Although you've left
And now walk above
I'm never alone
I'm wrapped in your love

Everything I have, still am alone
But feel peace that your love continues on
What was taught to me, will be taught to mine
Cause you live on in me even after you've gone

Friday, October 2, 2009

Wanted !

Today I watched "Wanted", the latest Salman Khan flick. Many of you might mock at me for saying this, but it was a "GOD MOVIE"!  
    I know it was a nonsensical drama, utter bullshit with some toppings of comedy. But what I strongly feel is that it is high time that sources like IMDB add another entry to the genre of movies - Masala.
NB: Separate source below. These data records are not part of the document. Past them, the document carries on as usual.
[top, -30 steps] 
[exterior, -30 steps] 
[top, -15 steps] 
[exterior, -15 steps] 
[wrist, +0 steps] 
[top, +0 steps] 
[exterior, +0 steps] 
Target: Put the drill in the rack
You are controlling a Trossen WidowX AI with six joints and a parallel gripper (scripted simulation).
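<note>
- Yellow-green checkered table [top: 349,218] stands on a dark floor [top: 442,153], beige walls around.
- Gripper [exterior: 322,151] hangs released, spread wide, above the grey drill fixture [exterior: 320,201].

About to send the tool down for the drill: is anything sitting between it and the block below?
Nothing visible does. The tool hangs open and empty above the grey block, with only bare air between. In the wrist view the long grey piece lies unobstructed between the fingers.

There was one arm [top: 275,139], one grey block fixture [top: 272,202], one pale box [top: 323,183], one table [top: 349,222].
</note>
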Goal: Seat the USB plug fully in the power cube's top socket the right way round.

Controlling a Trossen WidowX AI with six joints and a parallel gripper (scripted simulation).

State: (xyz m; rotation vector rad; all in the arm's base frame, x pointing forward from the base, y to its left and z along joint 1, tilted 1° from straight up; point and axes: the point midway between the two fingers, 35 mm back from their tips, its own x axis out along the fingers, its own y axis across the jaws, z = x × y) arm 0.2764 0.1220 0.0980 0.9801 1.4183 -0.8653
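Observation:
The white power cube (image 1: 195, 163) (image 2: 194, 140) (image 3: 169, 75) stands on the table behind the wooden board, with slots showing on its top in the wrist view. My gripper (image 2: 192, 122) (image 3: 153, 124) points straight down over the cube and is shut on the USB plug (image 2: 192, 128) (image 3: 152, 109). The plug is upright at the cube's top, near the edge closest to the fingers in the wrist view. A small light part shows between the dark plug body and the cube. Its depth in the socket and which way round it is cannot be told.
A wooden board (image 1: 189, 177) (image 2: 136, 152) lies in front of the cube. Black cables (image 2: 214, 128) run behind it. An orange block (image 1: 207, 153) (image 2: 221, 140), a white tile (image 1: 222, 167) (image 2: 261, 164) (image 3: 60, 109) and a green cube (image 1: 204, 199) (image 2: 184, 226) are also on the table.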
This genre is unique to Tollywood, with the father of this genre "Rajnikant", an epitome of "The ultimate Superhero". Although Bollywood does make such movies like the recent Kambakht Ishq, Tollywood directors specialize in them.  
   Movies falling into this category are recognized by their extreme action sequences, often to the heights of impossibility, countless songs, periodical comical sequences, cheap romance, colloquial usage of slangs, few steamy scenes, twists in the climax & other kinds of stupidity. The ultimate aim of such a kind of film is that the viewer is fully entertained without thinking much & there's always a grin on his face throughout the movie.
    In today's stressful life, there's a dire need of such enjoyable movies, freeing one's mind of all tension of professional life. Hence the success of such movies in Bollywood & Tollywood in recent times. This is "feelgood" cinema & one needs to appreciate these too. Really, movies like "Wanted" are desparately wanted!